Easter, for me, was the first major holiday since my Sharon went Home to be with the Lord after 3 plus years of slowly debilitating health replete with much pain and sorrow.  Although I went to church to celebrate that Our Lord has Risen, He has Risen , indeed!! I felt as you did, alone at the restaurant in a swirling crowd of (as they should be) happy other believers who moved about rapidly (so it seemed to me, at least) greeting each other and engaging in chit chat about their family plans, how nice the children looked all decked out in their Easter finery, etc., etc., etc.  Oh...yes...my discerning eye could pick out a few seemingly lost souls in the mix but they were swept away before I could engage them in an "Easter" greeting.

  Later that day I braved the highway and joined a widow who I know and her family for an Easter meal.  That went somewhat better as I was able to at least be part of a group instead of being alone.  And that is the crux of it, isn't it?  That now each of us is a "one" instead of a "two" and life simply can't ever be the same.  I doubt, also, that it ever will be as "normal" as it was.  It is very, very sad and, while I realize that I have been left here for some reason - that reason, when I figure it out...lol, - is not apt to be akin to the reason that I had when Sharon was with me.  

     So the journey goes on and I am alone. I can't stand still...just put one food in front of the other.  

     Anyway, thank you for your post...I hope that sometime soon, somehow, your loneliness will be abated in some fashion.   Happy (belated) Easter :) 

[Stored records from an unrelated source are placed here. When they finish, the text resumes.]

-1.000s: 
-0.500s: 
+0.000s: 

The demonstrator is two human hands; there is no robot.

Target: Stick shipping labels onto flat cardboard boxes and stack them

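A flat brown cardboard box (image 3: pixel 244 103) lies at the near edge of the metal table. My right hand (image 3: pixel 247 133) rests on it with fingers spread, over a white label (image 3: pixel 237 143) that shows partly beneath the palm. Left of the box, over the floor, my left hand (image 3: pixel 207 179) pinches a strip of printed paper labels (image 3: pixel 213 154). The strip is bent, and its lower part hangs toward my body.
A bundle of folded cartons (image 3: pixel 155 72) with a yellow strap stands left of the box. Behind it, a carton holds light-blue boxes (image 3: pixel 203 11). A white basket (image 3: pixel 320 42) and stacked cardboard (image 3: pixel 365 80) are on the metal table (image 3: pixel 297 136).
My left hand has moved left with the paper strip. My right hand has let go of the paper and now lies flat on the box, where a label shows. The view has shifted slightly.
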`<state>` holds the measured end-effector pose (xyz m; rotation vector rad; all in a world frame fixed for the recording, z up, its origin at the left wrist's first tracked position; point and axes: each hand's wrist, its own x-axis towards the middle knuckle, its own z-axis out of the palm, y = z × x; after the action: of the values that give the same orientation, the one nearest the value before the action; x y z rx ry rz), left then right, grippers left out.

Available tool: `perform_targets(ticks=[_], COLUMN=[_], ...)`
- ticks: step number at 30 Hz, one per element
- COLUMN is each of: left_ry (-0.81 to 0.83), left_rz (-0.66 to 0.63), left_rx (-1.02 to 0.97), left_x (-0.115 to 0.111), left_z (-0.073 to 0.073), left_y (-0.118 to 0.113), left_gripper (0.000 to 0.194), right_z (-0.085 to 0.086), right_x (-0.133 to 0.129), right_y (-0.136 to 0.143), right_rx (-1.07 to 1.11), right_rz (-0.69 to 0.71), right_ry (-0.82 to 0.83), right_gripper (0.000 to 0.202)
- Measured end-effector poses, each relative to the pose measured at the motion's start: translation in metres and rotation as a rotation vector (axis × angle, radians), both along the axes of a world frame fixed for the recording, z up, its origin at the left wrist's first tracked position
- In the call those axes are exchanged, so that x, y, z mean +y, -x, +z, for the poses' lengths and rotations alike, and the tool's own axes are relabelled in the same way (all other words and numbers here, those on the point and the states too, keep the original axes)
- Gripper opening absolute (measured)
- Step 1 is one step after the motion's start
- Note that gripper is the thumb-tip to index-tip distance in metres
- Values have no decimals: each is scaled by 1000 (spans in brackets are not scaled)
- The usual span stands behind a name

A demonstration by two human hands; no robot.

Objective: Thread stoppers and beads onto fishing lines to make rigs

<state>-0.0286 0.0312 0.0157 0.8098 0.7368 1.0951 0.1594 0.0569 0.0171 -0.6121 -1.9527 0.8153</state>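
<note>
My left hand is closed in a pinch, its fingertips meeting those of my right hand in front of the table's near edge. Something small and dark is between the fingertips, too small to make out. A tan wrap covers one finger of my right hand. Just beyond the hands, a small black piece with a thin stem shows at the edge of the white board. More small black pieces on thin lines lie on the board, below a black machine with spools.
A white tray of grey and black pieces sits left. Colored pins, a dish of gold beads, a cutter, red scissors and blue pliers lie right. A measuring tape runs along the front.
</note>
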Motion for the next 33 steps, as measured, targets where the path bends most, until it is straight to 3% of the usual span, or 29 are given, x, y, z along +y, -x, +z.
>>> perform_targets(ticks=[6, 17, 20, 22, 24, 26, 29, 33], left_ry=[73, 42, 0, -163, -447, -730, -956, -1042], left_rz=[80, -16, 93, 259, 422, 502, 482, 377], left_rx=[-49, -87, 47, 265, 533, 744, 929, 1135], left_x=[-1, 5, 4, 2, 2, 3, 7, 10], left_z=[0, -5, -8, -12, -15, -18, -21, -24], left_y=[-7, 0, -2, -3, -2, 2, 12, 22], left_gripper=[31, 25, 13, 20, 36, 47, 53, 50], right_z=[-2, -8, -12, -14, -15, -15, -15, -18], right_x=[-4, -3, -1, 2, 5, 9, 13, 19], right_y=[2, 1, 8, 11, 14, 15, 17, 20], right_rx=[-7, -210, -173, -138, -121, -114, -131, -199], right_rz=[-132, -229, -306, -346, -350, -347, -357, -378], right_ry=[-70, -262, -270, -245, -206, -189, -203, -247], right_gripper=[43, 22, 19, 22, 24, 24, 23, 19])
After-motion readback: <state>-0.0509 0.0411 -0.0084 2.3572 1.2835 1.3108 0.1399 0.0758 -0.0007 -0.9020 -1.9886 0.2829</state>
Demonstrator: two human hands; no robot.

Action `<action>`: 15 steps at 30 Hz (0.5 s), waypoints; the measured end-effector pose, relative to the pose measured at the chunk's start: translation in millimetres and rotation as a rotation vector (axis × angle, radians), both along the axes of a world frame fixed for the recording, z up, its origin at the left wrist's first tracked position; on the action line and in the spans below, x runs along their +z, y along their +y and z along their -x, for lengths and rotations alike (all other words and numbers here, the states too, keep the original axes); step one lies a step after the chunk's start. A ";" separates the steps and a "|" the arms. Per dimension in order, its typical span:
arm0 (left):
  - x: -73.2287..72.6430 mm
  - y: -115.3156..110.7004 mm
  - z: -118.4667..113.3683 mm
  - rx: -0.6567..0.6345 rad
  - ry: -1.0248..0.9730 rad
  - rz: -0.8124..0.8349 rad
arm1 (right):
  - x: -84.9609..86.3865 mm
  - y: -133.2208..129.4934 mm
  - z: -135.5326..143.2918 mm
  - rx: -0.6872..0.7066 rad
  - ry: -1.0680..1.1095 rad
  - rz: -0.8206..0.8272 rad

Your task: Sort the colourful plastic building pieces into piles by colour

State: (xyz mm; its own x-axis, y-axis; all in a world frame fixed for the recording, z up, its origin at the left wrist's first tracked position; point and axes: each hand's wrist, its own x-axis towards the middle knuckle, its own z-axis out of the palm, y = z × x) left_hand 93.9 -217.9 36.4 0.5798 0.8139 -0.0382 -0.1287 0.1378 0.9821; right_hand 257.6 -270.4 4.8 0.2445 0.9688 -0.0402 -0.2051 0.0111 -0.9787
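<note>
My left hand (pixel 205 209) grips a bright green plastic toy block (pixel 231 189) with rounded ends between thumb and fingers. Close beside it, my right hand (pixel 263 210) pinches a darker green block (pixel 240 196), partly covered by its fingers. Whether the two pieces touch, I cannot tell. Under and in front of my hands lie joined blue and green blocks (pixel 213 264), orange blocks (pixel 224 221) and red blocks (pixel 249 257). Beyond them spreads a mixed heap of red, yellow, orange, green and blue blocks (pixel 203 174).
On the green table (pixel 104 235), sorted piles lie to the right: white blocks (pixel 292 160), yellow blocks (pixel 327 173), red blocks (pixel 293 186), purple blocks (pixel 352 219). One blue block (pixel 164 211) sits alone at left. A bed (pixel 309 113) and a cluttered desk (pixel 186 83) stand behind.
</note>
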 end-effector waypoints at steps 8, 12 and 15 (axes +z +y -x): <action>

Comment by vintage56(barb) on April 1, 2018 at 10:35am

Hi Sue, I am also alone today, as I was on Christmas and Thanksgiving. I went for a walk down my rural road, two houses had so many cars parked out front, big family dinners I'm sure. Just drives home the loneliness.

I don't mind people not inviting me for the holidays, I probably wouldn't go as it is a long distance in the winter. It's that no one cares enough to say, "Are you going to be alone?"

Oh well, I guess that is my new normal. ((((hugs)))) Sue.